“I used to sweep the patio, you know that?” he said.
She thought about the sound and feel of the sand gritting between her shoes and the concrete, the feel of it on the soles of her bare feet, cold compared to the sand on the beach or the sidewalk, because it was in the shadow of the balcony most of the day.
“I used to sweep it two or three times a day, and bitch about it while I was doing it. It was a constant challenge to me. I would keep the damn sand off the patio, out of the house. I became almost compulsive about it. Sweeping and sweeping. But the sand always came back. It blew in, people tracked it in off the beach. Still, I fought it, sweeping and sweeping. It became my white whale.
“Then one day, I’m there, first thing in the morning, sweeping. It was another glorious beach morning, like they almost all are, another one that you inland peoples dream about, cool and calm – the only sound was the waves. But I was missing it – I saw it every day. My Dad bought me this house when I turned eighteen. I knew what the morning looked like, and for the first two years I lived here, I relished that sunrise every morning. But by the time I was twenty, the sand fixation had gotten to me. No more joy at the sunrise, no more joy at the sunset. My only concern was the thrice damned sand, keeping it off the patio.
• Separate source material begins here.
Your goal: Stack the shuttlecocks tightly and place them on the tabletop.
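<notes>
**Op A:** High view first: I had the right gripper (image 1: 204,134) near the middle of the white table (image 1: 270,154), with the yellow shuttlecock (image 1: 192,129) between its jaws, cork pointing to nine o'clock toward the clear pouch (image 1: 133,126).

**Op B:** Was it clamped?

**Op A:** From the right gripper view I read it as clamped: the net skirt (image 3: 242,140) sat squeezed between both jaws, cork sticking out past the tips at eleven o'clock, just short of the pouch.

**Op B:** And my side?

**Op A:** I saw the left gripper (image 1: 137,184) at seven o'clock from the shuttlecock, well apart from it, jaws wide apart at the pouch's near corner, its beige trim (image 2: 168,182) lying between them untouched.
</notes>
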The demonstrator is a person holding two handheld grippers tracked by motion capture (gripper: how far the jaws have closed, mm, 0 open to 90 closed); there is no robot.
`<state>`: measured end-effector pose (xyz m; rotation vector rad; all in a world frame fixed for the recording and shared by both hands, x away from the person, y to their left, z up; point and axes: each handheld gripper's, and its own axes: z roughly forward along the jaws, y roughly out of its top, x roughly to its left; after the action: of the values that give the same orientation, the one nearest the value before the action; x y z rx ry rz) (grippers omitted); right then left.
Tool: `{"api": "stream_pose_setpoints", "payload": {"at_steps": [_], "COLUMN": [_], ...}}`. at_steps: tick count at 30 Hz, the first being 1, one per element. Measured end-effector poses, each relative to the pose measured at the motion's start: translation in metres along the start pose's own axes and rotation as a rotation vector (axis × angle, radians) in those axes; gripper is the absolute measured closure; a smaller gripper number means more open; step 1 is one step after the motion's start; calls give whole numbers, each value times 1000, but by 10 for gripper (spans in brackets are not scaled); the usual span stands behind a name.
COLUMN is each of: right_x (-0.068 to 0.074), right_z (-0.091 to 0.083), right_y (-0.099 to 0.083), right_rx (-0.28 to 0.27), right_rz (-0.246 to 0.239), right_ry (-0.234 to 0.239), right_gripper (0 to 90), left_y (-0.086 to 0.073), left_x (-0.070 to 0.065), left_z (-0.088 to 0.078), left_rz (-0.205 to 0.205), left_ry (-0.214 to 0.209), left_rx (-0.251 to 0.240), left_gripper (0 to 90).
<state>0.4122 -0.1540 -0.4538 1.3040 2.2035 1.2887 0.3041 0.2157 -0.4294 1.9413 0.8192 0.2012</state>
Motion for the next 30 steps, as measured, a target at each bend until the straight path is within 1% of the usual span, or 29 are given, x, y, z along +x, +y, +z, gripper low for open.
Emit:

“I’d just begun to get into surfing – I’d met this fifteen-year-old kid – he had webbed toes and the coolest name ever. We were going surfing that morning, and he stood there impatiently, waiting for me to finish sweeping the sand off the patio.
“I remember, he wasn’t even looking at me. He was looking out at the ocean – the waves were calling to him – I always tell him that his unknown mother must’ve been a mermaid, because sometimes he just stands there and looks out at the surf, like it’s talking to him, like he’s listening to it. I had long before stopped gazing out at the ocean like a tourist – but not him. I’ve never known a native that still watches the water like he does.
“Anyway, he’s standing there, waiting for me to finish sweeping, staring out at the ocean. He said, ‘I think you oughta sell this place.’
“I dumped a dustpan full of sand over the wall, and said, ‘Oh, yeah? And why is that?
“He looked at me and smiled. ‘Because living here is making you crazy. The sand –’
“‘The fucking sand,’ I said, and started sweeping again.
“‘Stop a minute,’ he told me, and I stopped. ‘Look out there,’ he said, and nodded at the ocean. ‘What do you see?’
“Okay, I thought, I’ll play the pretty surfer boy’s silly game. I followed his gaze. ‘I see tourists. I see sea gulls. I see water.’
“‘And sand,’ he said. ‘Miles and miles, tons and megatons of sand.’
“‘And?’ I said. ‘So?’
“‘There is you and me, and the water, and the sand. So much sand. You can’t fight the sand. It’s gonna win, every time.’ Then he giggled at me. He actually giggled. ‘You’re ridiculous, trying to fight the sand, trying to impose your will on the fucking sand. So stop sweeping, and let’s surf.’
“And I realized that he was right. If I didn’t like the sand, I had only two choices – I could move away from the beach, or I could just accept that the sand was going to drift onto the patio, and stop worrying about it. Driving myself nuts trying to sweep it out every fifteen minutes wasn’t an option, because it was never going to work.
“That’s how he thinks. He loves everything about his existence – his Mom and Dad, his job. Me. You. Surfing. Everything is just okey-dokey-artichokey with him. He doesn’t yearn for something he doesn’t have – he doesn’t imagine that his life would be better if he could have this or that, if he could go here or there, if he had more money, if he had a car. If he could just keep the damn sand off the patio. He doesn’t want anything. He feels that he doesn’t owe anybody and nobody owes him. I think that’s the most amazing outlook on life. It made me stop sweeping the porch.”
“All I want is him,” she said simply. She expected him to laugh, or make some off-color remark, or mention that all the local girls wanted the same thing.
But his reply was serious. “Not an uncommon desire for a little girl from the world of hot and dry. He is like a force of nature to you people – wild and wet and free, like the beach. Like the sand. But make sure it’s really him that you want, and not some idea of paradise that doesn’t exist. You have a lot of nice things there in Riverside, I’m sure. Grass and trees. Sidewalks. Places to park. Are you really ready to give them up for all this sand? Remember what Spock said on Star Trek – After a time, you may find that having is not so pleasing a thing after all as wanting.”
She laughed, then, thinking about her glorious fallen angel. She thought of his blue eyes, his smile; she thought of how he smelled, how he tasted. How happy and alive he made her feel when he touched her, when he kissed her. He was certainly worth giving up grass and trees; she would put up with a world of sand just to be near him.
“You are ridiculous,” she’d told her friend then.
“That I am,” he said. “But I don’t sweep the patio anymore.”